Jeff Kallman's excellent The Easy Ace: A Journal of Classic Radio
is a wonderful place to spend hours on end, rediscovering the Golden Age of Radio
as it's meant to be discovered and celebrated. Article after article
is filled with a wonderful new vignette about Golden Age Radio History.
---The Digital Deli Online.

[I]n his matchless on-this-day approach to chronicling “yesteryear,”
he easily aces out a less organized mind like mine,
which promptly lapsed into a more idiosyncratic mode of relating the past.
---broadcastellan.

Monday, June 09, 2008

Stamped Into History: The Way It Was, 9 June

1993---Trailblazing hitmakers who began making their hits in the final decade-plus of the old-time radio era---Bill Haley, Buddy Holly, Clyde McPhatter (with and without Billy Ward and the Dominoes and, then, the original Drifters), Elvis Presley, Otis Redding (his first single, "These Arms of Mine," was issued during the final months of the old-time radio era in 1962), Ritchie Valens, Dinah Washington---are struck on postage stamps when the U.S. Postal Service rolls out "Legends of American Music, Rock and Roll-Rhythm and Blues."

CHANNEL SURFING . . .

1929: MISS RUBY TAYLOR ARRIVES---While Andy (Charles Correll) continues wrestling with the Fresh Air Taxi Company banking problems, and forcing one creditor to come clean, Amos (Freeman Gosden) is anxious over seeing Ruby (Elinor Harriot) again, on tonight's edition of Amos 'n' Andy. (NBC.)

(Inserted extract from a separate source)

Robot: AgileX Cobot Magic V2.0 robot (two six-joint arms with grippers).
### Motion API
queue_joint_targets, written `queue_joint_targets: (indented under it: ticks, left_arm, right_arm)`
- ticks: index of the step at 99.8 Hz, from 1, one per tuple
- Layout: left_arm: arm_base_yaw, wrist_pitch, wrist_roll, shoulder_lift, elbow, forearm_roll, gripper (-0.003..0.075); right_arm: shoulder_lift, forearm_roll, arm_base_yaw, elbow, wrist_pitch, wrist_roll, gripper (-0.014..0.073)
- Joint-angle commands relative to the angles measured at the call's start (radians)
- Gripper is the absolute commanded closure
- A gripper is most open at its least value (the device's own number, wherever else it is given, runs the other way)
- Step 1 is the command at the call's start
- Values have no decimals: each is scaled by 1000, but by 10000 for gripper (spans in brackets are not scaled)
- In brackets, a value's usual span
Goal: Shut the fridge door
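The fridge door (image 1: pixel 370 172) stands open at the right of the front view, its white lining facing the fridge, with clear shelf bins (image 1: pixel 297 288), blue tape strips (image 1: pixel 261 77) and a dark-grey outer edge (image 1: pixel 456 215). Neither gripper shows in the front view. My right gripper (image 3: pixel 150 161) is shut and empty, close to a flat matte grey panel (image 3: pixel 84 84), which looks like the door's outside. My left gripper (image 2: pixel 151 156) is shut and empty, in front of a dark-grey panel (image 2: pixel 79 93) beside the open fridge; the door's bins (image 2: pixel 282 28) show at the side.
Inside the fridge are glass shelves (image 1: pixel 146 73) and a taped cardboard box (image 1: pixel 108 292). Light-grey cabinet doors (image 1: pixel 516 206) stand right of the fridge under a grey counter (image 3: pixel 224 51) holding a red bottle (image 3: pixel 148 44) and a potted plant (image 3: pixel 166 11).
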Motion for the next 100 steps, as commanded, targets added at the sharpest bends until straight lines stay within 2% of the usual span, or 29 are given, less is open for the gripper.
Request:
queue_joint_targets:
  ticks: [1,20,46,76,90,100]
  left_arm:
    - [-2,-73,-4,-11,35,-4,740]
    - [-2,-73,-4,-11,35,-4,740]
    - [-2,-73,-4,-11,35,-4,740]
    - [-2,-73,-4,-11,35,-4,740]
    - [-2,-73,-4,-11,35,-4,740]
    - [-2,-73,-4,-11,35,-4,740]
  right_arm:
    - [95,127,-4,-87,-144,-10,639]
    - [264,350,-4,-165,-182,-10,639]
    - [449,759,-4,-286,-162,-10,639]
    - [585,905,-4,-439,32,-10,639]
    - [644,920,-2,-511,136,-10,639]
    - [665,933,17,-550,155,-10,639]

Writers: Freeman Gosden and Charles Correll.

1942: POT ROAST---It's Fibber's (Jim Jordan) favourite dish, it's Molly's (Marian Jordan) pleasure to make for him, and it's ruined by interruptions---and wheedling for dinner invitations---that only begin with La Trivia's (Gale Gordon) poll taking, on tonight's edition of Fibber McGee & Molly. (NBC.)

The Old-Timer: Bill Thompson. Harlow Wilcox: Himself. Mrs. Uppington: Isabel Randolph. Writers: Don Quinn, Phil Leslie.

PREMIERING TODAY . . .

1890---Leslie Banks (actress: Theater of Romance), West Derby, U.K.
1900---Fred Waring (bandleader: Fred Waring and His Pennsylvanians; Pleasure Time/Victory Tunes), Tyrone, Pennsylvania.
1905---Martha Boswell (singer, with the Boswell Sisters: The Boswell Sisters; The Woodbury Soap Show), Kansas City.
1908---Bob Cummings (actor: Those We Love; Cavalcade of America, The Big Show), Joplin, Missouri.
1910---George Bryan (announcer: Helen Hayes Theater; Arthur Godfrey's Talent Scouts), New York City; Joseph Julian (actor: Lorenzo Jones; The Adventures of Nero Wolfe), St. Marys, Pennsylvania.
1915---Les Paul (as Lester William Polsfuss; guitarist/composer: The Fred Waring Show; The Bing Crosby Show; The Drene Show; The Les Paul Show), Waukesha, Wisconsin.
1922---George Axelrod (writer: Midnight in Manhattan; Grand Ole Opry), New York City.
1926---Mona Freeman (actress: Lux Radio Theater; Suspense), Baltimore.
1933---Dick Orkin (comedian: Chickenman; The Tooth Fairy), Williamsport, Pennsylvania.